● **Task prompt**: Every line of the data is to be reproduced exactly.

● **Provided data**:
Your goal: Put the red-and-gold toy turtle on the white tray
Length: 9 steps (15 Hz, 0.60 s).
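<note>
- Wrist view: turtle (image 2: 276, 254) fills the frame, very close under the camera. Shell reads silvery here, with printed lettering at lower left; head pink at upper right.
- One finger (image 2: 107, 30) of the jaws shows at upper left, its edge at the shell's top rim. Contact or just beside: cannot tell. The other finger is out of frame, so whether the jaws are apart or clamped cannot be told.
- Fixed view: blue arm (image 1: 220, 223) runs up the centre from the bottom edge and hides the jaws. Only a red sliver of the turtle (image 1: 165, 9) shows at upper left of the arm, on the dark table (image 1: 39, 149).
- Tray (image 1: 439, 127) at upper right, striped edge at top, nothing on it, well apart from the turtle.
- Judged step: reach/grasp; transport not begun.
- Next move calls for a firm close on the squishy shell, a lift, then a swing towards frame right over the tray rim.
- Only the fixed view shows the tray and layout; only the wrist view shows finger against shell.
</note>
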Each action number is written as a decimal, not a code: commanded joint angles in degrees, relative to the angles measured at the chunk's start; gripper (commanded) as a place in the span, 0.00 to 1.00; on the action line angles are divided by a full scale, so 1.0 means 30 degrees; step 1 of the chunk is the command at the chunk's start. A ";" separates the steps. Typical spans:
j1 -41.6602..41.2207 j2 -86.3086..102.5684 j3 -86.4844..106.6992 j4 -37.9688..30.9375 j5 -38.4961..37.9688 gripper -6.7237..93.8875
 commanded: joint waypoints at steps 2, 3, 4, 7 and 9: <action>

● **Solved problem**:
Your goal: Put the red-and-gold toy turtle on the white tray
Length: 9 steps (15 Hz, 0.60 s).
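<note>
- Wrist view: turtle (image 2: 276, 254) fills the frame, very close under the camera. Shell reads silvery here, with printed lettering at lower left; head pink at upper right.
- One finger (image 2: 107, 30) of the jaws shows at upper left, its edge at the shell's top rim. Contact or just beside: cannot tell. The other finger is out of frame, so whether the jaws are apart or clamped cannot be told.
- Fixed view: blue arm (image 1: 220, 223) runs up the centre from the bottom edge and hides the jaws. Only a red sliver of the turtle (image 1: 165, 9) shows at upper left of the arm, on the dark table (image 1: 39, 149).
- Tray (image 1: 439, 127) at upper right, striped edge at top, nothing on it, well apart from the turtle.
- Judged step: reach/grasp; transport not begun.
- Next move calls for a firm close on the squishy shell, a lift, then a swing towards frame right over the tray rim.
- Only the fixed view shows the tray and layout; only the wrist view shows finger against shell.
</note>
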Each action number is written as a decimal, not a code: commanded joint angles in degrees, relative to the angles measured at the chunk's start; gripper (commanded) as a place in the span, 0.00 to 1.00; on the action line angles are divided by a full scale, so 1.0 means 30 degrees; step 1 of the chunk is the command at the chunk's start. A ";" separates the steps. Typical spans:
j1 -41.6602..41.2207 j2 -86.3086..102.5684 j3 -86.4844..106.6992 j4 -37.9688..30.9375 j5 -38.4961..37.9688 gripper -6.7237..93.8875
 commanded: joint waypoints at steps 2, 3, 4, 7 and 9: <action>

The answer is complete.